The task | Beneath this line are the data; copy exactly the part of them that opens with the line containing "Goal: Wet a" and closes with the line containing "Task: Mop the", and only that part.

Source material |

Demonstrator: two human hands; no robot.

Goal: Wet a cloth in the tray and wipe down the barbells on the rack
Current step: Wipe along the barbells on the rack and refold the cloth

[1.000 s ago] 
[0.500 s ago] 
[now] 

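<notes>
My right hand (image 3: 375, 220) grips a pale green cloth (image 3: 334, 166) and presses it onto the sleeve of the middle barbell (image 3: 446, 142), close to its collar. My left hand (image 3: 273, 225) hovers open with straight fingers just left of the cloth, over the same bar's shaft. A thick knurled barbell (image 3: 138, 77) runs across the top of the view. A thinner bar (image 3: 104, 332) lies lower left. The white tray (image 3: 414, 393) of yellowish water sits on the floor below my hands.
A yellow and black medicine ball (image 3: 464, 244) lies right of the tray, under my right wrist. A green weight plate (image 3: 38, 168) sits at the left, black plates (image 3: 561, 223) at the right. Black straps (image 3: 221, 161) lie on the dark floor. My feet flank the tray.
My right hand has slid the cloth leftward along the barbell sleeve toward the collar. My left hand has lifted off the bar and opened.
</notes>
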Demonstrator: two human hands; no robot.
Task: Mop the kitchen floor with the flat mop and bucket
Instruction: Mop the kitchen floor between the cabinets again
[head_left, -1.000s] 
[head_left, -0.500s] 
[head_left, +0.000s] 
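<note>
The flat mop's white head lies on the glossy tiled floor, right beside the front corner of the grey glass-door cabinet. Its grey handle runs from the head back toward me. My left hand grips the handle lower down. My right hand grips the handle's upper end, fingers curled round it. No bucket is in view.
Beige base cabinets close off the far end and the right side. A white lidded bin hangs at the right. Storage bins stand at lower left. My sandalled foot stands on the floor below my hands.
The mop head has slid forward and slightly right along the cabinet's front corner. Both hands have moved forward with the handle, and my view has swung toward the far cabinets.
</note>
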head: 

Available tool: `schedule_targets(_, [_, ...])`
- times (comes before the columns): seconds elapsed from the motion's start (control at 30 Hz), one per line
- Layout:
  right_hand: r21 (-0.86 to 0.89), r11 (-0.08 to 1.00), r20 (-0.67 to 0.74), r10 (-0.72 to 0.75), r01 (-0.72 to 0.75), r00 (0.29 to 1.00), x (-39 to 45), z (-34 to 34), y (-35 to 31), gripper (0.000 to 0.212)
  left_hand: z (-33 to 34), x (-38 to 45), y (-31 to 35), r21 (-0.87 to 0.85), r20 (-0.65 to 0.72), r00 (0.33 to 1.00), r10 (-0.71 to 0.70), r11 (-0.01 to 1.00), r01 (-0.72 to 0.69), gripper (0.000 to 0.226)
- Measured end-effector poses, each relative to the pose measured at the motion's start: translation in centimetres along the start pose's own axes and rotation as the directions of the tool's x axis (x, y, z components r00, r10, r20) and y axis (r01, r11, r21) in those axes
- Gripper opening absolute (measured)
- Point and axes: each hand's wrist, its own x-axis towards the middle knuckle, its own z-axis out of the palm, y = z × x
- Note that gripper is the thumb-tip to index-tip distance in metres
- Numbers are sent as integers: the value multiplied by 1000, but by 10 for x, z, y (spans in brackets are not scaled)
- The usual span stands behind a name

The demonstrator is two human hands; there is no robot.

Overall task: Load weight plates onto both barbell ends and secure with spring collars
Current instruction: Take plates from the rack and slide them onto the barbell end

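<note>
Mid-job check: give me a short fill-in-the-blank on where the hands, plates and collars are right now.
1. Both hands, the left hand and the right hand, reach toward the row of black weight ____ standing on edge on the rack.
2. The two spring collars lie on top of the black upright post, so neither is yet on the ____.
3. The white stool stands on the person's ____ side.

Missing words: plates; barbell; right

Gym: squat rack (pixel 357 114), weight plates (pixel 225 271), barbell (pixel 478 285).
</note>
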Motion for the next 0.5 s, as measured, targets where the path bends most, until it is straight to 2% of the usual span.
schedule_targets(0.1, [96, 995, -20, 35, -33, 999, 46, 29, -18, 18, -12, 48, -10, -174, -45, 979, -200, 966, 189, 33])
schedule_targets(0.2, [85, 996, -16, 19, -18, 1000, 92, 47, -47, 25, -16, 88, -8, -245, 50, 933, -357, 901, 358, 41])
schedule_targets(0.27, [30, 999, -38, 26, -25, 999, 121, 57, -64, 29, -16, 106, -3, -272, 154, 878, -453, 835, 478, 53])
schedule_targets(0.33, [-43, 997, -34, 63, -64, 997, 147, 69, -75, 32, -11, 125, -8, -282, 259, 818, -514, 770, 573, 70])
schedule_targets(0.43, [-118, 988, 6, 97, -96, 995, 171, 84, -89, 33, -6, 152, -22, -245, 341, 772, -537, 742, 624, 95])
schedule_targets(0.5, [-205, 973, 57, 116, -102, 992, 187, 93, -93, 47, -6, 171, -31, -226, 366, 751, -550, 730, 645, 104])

Answer to this task |
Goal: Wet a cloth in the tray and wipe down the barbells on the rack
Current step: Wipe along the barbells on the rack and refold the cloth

[1.000 s ago] 
[0.500 s ago] 
[now] 

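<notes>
My right hand (image 3: 375, 220) grips a pale green cloth (image 3: 334, 166) and presses it onto the sleeve of the middle barbell (image 3: 446, 142), close to its collar. My left hand (image 3: 273, 225) hovers open with straight fingers just left of the cloth, over the same bar's shaft. A thick knurled barbell (image 3: 138, 77) runs across the top of the view. A thinner bar (image 3: 104, 332) lies lower left. The white tray (image 3: 414, 393) of yellowish water sits on the floor below my hands.
A yellow and black medicine ball (image 3: 464, 244) lies right of the tray, under my right wrist. A green weight plate (image 3: 38, 168) sits at the left, black plates (image 3: 561, 223) at the right. Black straps (image 3: 221, 161) lie on the dark floor. My feet flank the tray.
My right hand has slid the cloth leftward along the barbell sleeve toward the collar. My left hand has lifted off the bar and opened.
</notes>
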Demonstrator: two human hands; no robot.
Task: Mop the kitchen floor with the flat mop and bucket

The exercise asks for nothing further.